Regarding 'solidity' which I take it is the 'hardness' number, that's another unreliable number when OO is used, because although OO can give you softer soap to start, it actually becomes quite hard. And the solubility of CO makes it melt away more quickly than other hard oils, so IMO that offsets the hardness, because it shrinks so fast. Of course the latter is my opinion as I see it.
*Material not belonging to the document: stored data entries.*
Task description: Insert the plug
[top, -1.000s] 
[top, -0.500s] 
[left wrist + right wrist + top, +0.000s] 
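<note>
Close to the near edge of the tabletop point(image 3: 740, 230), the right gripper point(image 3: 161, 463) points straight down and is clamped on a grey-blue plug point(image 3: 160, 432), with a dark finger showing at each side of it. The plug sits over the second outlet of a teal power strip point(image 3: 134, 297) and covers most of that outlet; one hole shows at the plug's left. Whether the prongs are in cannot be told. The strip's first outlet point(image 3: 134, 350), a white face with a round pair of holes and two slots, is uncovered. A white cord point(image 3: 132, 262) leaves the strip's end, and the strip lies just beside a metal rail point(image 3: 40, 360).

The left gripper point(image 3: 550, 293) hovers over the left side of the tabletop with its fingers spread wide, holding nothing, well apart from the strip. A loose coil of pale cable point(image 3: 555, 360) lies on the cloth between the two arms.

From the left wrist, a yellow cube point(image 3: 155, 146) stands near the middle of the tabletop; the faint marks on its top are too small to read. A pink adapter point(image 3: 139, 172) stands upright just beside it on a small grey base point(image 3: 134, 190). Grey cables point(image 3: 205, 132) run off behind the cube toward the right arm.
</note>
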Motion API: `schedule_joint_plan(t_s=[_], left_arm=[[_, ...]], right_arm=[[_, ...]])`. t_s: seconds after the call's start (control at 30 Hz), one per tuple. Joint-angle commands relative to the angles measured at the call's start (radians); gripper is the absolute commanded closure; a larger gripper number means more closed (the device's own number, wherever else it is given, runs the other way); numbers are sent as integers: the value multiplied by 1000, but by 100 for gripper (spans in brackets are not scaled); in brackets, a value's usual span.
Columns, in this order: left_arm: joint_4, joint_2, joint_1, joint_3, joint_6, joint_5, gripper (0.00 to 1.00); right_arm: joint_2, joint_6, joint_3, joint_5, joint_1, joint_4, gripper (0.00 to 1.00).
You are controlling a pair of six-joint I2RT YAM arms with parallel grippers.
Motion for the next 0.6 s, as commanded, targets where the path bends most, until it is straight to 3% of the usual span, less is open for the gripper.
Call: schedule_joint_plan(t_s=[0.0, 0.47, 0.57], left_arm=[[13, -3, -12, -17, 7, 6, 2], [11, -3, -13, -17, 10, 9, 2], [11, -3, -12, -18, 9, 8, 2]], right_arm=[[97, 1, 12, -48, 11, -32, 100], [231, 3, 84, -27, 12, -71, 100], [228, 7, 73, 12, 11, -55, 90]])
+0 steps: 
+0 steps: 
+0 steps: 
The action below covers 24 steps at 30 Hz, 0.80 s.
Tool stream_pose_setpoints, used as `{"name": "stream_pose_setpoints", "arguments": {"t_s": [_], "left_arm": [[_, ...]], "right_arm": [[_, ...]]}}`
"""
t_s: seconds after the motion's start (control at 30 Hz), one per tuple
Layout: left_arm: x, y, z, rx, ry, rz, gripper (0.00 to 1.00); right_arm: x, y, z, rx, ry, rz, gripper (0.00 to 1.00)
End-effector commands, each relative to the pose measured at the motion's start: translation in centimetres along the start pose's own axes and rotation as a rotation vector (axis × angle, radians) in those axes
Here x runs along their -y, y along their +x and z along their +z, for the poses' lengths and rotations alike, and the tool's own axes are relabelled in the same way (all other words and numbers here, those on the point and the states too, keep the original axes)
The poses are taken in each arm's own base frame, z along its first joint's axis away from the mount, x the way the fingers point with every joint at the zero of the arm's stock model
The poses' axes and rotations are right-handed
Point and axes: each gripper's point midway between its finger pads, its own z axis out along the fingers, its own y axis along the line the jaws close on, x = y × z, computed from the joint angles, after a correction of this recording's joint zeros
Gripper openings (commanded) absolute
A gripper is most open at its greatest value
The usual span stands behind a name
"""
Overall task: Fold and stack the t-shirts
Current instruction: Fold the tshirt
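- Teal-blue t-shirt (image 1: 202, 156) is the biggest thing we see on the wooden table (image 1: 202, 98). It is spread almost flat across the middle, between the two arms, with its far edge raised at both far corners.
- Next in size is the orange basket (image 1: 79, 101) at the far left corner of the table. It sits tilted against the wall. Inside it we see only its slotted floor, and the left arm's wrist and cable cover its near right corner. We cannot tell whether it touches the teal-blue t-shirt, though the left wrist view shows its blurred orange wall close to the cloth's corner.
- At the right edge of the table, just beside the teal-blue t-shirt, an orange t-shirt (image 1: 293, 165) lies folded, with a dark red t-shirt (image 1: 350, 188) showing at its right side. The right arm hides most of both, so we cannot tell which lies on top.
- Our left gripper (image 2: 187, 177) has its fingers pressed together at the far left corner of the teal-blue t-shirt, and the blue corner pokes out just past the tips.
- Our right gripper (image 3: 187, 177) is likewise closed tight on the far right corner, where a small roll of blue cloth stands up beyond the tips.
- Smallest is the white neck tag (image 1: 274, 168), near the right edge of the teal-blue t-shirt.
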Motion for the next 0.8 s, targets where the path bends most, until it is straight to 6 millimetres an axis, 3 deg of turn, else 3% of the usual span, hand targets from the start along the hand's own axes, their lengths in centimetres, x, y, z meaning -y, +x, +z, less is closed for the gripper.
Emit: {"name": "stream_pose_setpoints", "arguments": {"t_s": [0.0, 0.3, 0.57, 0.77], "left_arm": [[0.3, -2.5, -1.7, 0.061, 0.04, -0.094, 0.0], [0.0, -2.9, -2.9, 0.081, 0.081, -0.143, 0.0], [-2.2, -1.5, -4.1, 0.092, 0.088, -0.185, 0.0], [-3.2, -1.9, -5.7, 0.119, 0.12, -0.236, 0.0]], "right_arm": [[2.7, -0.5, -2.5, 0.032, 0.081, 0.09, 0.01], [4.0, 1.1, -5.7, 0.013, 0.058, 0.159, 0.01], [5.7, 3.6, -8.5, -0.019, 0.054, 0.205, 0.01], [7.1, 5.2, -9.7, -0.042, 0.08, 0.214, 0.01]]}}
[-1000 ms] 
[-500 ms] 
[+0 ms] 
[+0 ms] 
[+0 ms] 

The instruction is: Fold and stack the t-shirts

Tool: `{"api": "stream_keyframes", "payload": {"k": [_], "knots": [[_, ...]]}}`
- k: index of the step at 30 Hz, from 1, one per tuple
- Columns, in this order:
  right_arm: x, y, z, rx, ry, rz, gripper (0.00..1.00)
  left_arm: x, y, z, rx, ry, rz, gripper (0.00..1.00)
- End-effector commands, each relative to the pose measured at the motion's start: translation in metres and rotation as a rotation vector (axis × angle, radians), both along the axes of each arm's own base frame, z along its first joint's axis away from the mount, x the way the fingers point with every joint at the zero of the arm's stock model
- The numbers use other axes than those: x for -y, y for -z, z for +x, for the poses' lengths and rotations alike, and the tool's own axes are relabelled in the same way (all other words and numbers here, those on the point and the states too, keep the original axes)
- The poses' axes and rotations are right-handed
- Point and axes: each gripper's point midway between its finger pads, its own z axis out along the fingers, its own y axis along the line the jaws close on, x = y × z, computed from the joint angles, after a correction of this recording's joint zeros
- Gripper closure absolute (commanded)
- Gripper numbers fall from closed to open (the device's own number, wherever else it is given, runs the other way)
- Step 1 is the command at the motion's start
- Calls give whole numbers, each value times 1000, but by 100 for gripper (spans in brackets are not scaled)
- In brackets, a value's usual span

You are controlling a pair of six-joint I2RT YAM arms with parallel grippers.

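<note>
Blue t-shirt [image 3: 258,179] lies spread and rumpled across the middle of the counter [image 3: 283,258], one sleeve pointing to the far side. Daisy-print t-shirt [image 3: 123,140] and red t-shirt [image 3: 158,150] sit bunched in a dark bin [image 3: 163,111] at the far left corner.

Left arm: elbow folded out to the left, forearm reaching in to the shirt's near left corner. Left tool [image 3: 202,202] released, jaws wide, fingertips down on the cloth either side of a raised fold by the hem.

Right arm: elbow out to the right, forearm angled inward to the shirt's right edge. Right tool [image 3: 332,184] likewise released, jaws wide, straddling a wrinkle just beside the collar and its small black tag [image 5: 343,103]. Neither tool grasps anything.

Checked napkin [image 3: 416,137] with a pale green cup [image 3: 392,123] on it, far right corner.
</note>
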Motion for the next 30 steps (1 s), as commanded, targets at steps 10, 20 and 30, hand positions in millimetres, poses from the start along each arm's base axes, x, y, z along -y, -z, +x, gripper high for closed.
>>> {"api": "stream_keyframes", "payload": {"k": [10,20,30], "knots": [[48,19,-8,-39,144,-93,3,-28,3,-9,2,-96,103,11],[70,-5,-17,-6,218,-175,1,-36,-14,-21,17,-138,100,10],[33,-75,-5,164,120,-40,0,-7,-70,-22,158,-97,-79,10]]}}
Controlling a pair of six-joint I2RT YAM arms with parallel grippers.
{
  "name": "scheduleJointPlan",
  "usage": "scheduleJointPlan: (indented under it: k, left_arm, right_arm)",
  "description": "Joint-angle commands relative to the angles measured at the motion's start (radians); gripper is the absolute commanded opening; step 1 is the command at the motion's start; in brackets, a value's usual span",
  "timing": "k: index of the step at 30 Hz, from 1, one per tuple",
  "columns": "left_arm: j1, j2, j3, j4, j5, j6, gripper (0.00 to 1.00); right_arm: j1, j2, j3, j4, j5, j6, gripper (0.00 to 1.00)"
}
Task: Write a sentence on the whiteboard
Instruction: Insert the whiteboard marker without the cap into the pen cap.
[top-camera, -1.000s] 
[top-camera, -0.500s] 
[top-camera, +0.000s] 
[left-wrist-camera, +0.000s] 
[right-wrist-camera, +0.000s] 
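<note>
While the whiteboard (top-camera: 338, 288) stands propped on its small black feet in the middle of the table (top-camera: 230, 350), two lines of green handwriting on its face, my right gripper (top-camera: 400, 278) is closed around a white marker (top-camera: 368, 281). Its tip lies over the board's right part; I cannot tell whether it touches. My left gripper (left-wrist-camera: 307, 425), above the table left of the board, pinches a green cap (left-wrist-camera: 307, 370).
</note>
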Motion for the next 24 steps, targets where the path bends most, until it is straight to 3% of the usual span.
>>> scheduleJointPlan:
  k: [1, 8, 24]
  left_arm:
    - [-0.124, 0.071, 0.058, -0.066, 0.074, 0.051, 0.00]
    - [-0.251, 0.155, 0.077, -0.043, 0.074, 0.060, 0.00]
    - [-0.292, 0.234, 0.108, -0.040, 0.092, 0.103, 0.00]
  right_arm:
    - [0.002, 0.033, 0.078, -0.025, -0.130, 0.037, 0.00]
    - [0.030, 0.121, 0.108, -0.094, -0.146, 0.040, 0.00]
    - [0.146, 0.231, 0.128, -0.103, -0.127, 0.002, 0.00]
Truthfully pure CO soap is rock hard, so that part is true.


----------



## [email protected] (Apr 2, 2018)

earlene said:


> Welcome to SMF and congratulations on your first soap. What a lovely color.  I have never got that much green in any of my uncolored soaps. I wonder why yours is so green.


my 75% olive oil soap is a similar green. The oil I use is very grassy and fresh tasting with a fabulous green colour. It is a 2017, South Australian Virgin Oil.


----------



## Techie Joe (Apr 2, 2018)

It must be the 41% green Olive oil I used, its a nice darkish green from one of the nearby countries, if I were to guess I'd say Italy or Spain.
I expect a true Castille will be greener, sounds like a good experiment to make some and try to see how the numbers fit together afterward.


----------



## DianaMoon (Apr 2, 2018)

Techie Joe said:


> Okay so I didn't use any fragrance, I wanted the soap to be all natural, here is what happened...
> 
> I made the recipe using SoapCalc, with Olive oil, Coconut and Castor oil. Full info in the picture below.
> After taking a whiff of the soap mixture cooking away I decided to lob in a small bottle of lemon essence for food, which was all I had and seems to have had no effect besides relieving me of €1.40.
> ...



As I said I don't think they are ugly at all, but then, I'm not a fan of the fancy looking soaps - what's the point? It's soap, it gets washed down the drain...

But what are the whitish spots in the middle? I don't think it's unsaponified lye.


----------



## Techie Joe (Apr 2, 2018)

DianaMoon said:


> As I said I don't think they are ugly at all, but then, I'm not a fan of the fancy looking soaps - what's the point? It's soap, it gets washed down the drain...
> 
> But what are the whitish spots in the middle? I don't think it's unsaponified lye.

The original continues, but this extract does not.